→ **Action item**
Look below for the line containing "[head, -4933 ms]" and the line containing "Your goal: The", then set down both and every line between them exactly, without pictures.

→ **Dataset excerpts**
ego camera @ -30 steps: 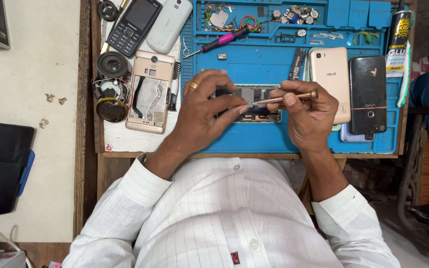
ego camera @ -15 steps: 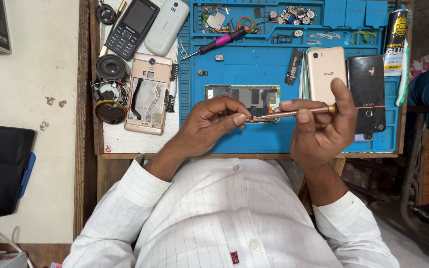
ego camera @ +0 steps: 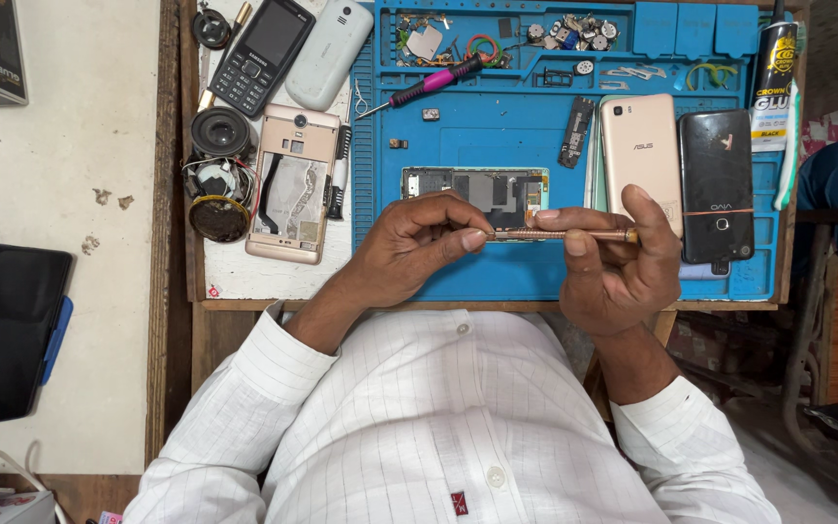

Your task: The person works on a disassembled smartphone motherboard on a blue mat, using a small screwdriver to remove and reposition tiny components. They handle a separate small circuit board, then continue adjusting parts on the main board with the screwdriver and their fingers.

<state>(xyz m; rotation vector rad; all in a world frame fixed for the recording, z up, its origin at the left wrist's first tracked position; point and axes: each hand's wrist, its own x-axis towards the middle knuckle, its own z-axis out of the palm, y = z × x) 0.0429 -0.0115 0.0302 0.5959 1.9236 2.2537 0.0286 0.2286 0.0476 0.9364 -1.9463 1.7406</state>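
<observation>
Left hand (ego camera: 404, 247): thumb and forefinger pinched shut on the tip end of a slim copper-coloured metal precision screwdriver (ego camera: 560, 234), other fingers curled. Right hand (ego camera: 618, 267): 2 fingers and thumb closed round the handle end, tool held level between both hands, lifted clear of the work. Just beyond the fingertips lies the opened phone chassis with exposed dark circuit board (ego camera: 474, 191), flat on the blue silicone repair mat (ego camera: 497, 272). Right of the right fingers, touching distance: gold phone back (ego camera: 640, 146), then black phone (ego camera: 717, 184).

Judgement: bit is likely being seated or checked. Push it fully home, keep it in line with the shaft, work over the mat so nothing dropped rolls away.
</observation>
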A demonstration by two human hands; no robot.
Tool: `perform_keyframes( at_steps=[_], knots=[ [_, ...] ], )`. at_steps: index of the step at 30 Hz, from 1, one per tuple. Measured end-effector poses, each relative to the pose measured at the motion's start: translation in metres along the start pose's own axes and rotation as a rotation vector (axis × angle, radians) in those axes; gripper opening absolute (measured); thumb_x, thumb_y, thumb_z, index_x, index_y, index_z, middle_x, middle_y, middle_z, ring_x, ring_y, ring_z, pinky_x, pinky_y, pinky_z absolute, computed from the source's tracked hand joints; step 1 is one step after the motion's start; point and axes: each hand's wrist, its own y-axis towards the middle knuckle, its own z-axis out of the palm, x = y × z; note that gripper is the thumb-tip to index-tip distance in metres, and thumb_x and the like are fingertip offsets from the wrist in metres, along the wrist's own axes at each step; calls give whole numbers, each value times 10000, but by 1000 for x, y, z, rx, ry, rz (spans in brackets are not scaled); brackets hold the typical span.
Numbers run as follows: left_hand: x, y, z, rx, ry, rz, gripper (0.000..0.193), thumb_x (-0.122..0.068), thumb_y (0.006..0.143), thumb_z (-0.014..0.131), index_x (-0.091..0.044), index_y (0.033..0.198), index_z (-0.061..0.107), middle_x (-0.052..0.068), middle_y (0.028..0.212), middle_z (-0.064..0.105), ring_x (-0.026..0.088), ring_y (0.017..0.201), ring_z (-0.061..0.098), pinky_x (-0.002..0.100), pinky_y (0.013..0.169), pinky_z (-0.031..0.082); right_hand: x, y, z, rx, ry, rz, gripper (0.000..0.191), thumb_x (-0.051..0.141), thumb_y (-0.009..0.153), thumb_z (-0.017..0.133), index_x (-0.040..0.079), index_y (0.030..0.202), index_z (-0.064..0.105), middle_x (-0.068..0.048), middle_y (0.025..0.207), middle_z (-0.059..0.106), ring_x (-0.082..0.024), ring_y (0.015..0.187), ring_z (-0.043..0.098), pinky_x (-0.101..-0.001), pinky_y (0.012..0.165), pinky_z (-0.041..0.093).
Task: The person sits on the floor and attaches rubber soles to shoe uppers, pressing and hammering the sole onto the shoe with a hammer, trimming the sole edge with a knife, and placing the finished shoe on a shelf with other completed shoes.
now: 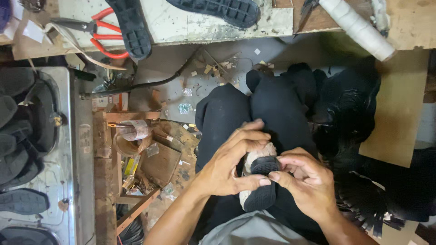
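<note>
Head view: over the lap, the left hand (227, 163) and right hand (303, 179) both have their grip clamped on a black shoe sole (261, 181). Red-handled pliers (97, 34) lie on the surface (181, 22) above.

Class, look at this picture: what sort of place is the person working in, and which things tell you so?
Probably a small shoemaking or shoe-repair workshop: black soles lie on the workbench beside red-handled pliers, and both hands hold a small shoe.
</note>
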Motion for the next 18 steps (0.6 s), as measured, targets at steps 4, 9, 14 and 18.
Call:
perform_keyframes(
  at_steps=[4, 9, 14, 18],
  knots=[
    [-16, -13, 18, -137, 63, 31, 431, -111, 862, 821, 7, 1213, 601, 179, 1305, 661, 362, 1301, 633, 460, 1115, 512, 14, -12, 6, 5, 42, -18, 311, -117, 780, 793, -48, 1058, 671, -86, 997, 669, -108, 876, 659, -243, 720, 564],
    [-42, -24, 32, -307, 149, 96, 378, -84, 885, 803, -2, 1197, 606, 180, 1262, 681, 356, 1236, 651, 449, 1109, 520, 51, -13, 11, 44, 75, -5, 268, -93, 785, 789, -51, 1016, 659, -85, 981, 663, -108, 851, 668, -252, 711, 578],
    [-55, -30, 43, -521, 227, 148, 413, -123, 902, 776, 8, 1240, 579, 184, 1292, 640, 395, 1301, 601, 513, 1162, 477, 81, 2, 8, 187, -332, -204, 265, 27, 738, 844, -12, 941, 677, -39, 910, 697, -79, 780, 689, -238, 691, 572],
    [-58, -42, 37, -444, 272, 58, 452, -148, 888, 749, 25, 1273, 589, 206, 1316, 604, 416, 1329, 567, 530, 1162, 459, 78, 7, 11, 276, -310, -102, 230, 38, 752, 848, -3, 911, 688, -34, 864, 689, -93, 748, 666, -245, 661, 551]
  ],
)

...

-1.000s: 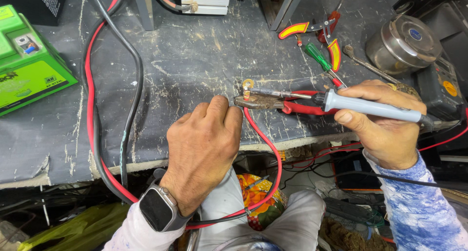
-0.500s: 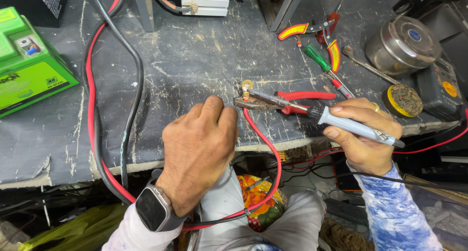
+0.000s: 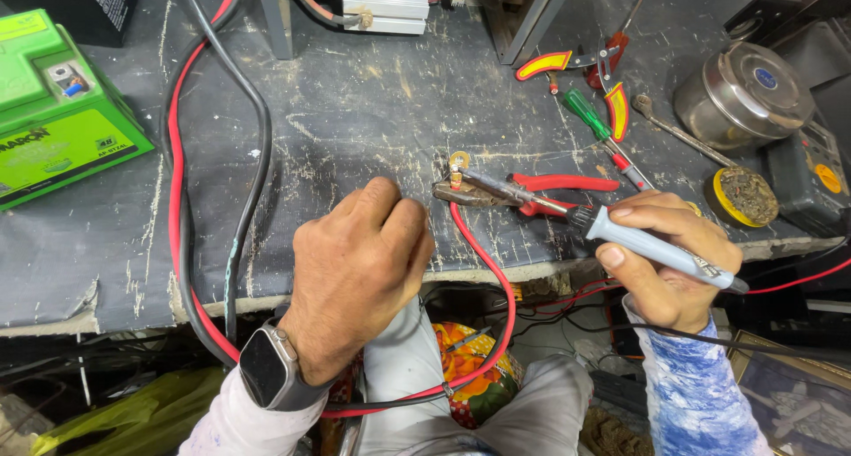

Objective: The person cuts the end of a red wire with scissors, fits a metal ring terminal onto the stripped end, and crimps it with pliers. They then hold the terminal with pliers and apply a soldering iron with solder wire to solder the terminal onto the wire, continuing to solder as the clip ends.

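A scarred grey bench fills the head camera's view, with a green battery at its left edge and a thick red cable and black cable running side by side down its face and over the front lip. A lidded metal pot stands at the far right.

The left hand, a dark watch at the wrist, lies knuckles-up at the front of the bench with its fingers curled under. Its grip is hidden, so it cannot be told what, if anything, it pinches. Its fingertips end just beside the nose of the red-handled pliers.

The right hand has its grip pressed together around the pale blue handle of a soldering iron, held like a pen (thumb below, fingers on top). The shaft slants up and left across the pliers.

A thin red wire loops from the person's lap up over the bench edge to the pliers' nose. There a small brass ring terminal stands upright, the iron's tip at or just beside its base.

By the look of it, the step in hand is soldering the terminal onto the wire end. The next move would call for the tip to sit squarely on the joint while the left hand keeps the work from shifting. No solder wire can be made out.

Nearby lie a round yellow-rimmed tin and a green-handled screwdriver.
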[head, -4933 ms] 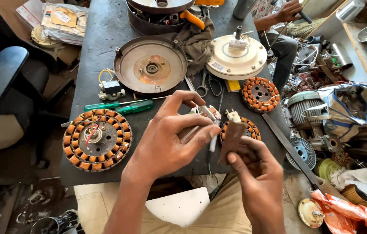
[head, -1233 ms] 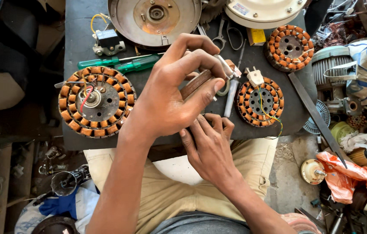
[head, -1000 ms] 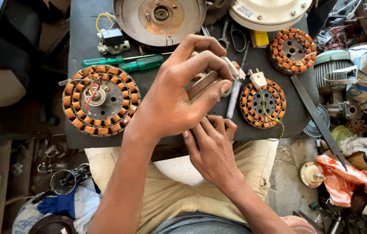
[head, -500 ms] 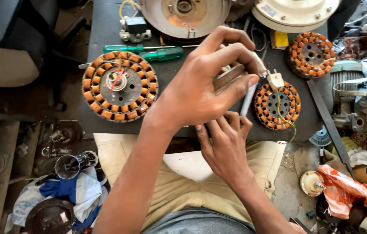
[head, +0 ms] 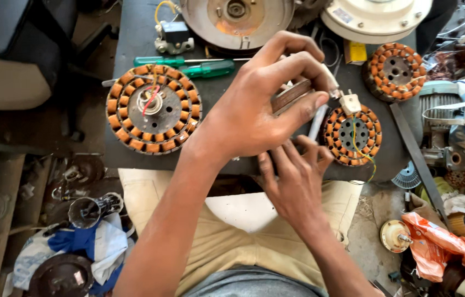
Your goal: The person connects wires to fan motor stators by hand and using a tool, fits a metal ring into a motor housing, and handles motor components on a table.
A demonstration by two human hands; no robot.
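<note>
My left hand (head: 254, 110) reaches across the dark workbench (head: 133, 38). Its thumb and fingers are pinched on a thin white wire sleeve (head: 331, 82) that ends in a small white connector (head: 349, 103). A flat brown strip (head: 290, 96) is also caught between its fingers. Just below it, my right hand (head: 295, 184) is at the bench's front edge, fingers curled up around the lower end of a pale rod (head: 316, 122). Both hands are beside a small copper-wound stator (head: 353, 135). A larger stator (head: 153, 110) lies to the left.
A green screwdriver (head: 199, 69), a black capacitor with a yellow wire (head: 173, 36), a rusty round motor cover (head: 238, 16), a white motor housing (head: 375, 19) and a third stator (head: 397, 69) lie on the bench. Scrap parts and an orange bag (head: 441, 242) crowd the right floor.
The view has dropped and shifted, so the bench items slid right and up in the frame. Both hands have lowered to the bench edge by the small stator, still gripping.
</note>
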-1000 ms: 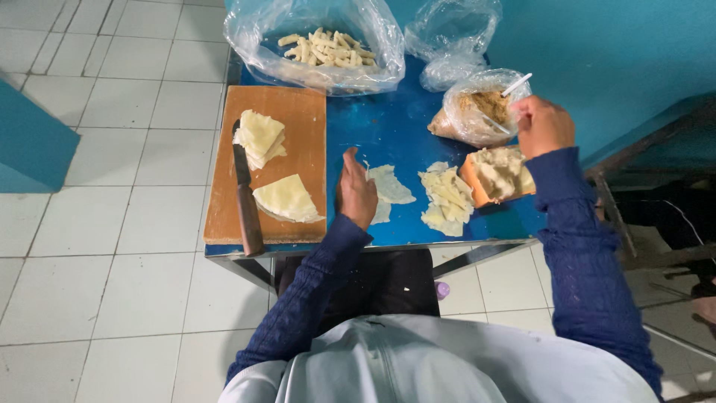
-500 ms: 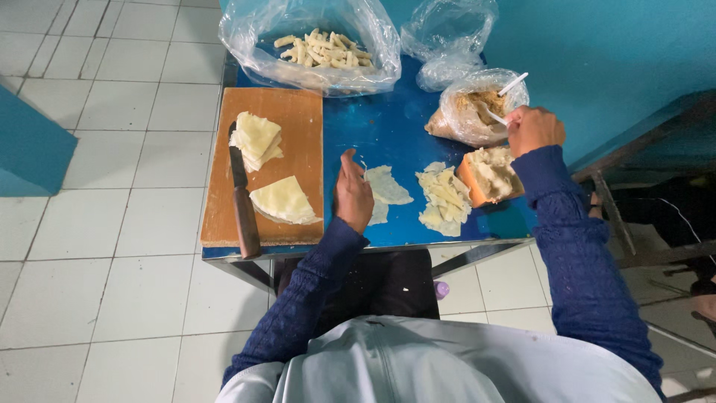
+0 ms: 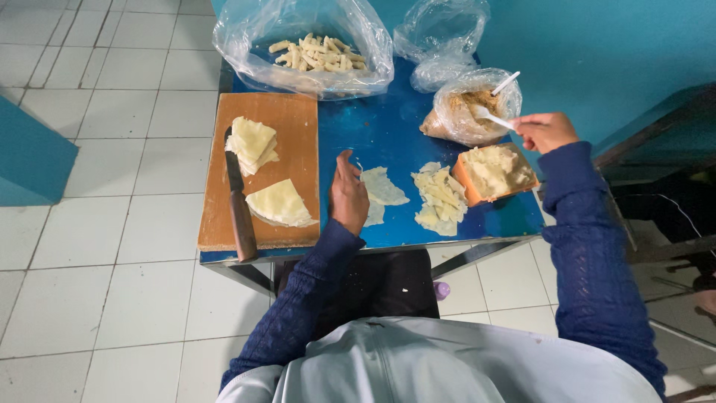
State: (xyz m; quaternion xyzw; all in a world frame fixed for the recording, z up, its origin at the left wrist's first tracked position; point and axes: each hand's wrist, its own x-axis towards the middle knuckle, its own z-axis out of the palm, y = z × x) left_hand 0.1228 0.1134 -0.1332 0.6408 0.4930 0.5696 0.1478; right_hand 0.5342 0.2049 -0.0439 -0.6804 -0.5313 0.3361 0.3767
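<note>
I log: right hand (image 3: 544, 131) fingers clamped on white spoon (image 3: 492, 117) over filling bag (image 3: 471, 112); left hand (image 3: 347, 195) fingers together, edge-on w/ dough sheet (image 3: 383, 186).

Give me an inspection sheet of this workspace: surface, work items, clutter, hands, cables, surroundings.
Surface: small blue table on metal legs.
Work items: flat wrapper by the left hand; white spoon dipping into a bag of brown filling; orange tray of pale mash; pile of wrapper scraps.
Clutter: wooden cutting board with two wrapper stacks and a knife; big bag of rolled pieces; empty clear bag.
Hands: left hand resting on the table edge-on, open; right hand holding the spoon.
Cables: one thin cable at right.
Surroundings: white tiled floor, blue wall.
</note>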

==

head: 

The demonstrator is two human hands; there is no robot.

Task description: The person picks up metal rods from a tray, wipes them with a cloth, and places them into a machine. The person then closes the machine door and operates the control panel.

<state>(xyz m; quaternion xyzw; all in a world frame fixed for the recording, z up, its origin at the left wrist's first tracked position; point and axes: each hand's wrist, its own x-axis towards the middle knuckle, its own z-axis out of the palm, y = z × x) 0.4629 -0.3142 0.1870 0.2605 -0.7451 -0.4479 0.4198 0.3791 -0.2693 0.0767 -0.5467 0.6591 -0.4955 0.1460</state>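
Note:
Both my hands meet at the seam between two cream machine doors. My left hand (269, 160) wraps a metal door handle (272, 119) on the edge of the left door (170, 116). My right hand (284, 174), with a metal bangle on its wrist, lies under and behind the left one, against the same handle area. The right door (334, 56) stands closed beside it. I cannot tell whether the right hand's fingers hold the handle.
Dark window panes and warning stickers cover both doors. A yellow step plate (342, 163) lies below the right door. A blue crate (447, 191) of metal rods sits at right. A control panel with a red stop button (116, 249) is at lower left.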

→ **Exercise output**
[head, -4933 ms] 
[head, -1233 ms] 
[head, -1000 ms] 
[head, -500 ms] 
[head, +0 ms] 
Your goal: The person connects wires to fan motor stators by hand and using a tool, fits a metal ring into a motor housing, and handles motor components on a table.

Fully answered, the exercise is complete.